If love, if tenderness, if flattery, if all sweetest things that ever man said to a woman could lure this feeble spirit back to life, she should be so won, vowed the Captain. He had never been unkind to her, or thought unkindly of her. If he had never loved her, he had, at least, been tolerant. But now, clinging to her as the representative of fortune, happiness, social status, he felt that she was assuredly his best and dearest upon earth.

“To think that you never really cared for me!” she whimpered; “that you married me for the sake of this house, and my income!”

“Pamela, do you remember what Tom Jones said to his mistress when she pretended to doubt his love?”

“My dear Conrad, I never read ‘Tom Jones,’ I have heard dear Edward talk of it as if it was something too dreadful.”

“Ah, I forgot. Of course, it is not a lady’s book. Tom told his Sophia to look in the glass, if she were inclined to question his love for her, and one look at her own sweet face would convince her of his truth. Let it be so with yourself, dear. Ask yourself why I should not love the sweetest and most lovable of women.”

If sugarplums of speech, if loverlike attentions could have cured Pamela Winstanley’s mortal sickness, she might yet have recovered. But the hour had gone by when such medicaments might have prevailed.
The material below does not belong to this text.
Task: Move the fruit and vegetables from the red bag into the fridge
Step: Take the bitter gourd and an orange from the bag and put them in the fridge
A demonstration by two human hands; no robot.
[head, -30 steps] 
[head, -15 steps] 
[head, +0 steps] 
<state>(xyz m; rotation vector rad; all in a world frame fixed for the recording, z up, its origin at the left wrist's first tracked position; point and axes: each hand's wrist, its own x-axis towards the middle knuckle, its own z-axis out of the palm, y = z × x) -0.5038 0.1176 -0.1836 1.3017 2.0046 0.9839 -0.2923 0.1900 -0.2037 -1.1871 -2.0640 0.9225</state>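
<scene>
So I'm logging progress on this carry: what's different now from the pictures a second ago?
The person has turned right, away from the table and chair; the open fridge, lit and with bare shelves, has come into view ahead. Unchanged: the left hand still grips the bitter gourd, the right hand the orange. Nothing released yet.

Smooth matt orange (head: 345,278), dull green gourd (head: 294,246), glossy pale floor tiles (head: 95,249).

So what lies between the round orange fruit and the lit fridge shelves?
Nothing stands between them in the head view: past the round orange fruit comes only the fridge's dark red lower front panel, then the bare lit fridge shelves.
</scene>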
While the Captain had shot, and hunted, and caught mighty salmon, and invested his odd hundreds, and taken his own pleasure in various ways, with almost all the freedom of bachelor life, his wife had, unawares, been slowly dying. The light had burned low in the socket; and who shall reillumine that brief candle when its day is over? It needed now but a breath to quench the feeble flame.

“Great Heaven!” cried Captain Winstanley, pacing up and down his study, distraught with the pangs of wounded self-interest; “I have been taking care of her money, when I ought to have taken care of her. It is her life that all hangs upon: and I have let that slip through my fingers while I have planned and contrived to save a few beggarly hundreds. Short-sighted idiot that I have been! Poor Pamela! And she has been so yielding, so compliant to my every wish! A month — a week, perhaps — and she will be gone: and that handsome spitfire will have the right to thrust me from this house. No, my lady, I will not afford you that triumph. My wife’s coffin and I will go out together.”